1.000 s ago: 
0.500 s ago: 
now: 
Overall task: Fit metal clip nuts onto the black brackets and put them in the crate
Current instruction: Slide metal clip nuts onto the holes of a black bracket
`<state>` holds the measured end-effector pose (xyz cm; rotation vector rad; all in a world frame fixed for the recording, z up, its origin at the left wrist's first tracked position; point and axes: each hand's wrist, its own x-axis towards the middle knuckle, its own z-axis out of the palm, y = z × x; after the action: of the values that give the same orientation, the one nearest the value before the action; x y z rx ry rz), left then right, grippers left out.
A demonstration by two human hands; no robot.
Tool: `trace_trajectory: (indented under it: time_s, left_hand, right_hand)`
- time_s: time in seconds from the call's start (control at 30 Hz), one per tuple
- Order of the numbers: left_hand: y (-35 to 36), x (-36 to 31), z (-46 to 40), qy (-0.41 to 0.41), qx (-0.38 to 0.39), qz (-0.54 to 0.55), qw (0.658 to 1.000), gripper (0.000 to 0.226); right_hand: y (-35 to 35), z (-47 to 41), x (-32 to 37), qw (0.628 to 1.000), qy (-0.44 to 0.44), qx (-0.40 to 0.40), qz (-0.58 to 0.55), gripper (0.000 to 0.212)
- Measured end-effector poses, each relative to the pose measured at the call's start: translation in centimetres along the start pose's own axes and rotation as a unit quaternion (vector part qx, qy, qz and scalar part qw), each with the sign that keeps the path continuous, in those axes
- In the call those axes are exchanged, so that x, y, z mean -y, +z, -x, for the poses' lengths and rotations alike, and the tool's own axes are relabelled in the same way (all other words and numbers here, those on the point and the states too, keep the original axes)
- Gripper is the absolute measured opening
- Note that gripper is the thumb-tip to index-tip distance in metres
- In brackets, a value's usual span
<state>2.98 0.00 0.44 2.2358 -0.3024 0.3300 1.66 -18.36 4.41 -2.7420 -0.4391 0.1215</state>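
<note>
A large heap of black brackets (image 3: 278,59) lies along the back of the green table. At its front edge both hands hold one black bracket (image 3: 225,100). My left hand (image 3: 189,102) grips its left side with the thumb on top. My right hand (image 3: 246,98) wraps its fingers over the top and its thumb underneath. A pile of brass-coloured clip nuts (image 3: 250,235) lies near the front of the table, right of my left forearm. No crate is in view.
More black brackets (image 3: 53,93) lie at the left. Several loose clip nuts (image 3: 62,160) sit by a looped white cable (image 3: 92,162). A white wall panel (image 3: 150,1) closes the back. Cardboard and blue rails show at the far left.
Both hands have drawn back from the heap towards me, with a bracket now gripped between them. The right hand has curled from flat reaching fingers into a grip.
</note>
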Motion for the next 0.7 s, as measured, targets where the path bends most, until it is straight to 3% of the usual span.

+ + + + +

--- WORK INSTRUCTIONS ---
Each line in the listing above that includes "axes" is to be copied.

--- SOLUTION TO THE EXERCISE ---
`<state>` holds the measured end-effector pose (xyz cm; rotation vector rad; all in a world frame fixed for the recording, z up, its origin at the left wrist's first tracked position; point and axes: each hand's wrist, its own x-axis towards the middle knuckle, its own z-axis out of the palm, y = z × x; after the action: of the values that give the same orientation, the one nearest the value before the action; x y z rx ry rz), left then right, grippers left out.
- Measured end-effector poses, each relative to the pose measured at the call's start: translation in centimetres along the start pose's own axes and rotation as a unit quaternion (vector part qx, qy, qz and scalar part qw), each with the sign that keeps the path continuous, in those axes
- In the call those axes are exchanged, so that x, y, z mean -y, +z, -x, for the poses' lengths and rotations alike, and the tool's own axes are relabelled in the same way (all other words and numbers here, those on the point and the states too, keep the original axes)

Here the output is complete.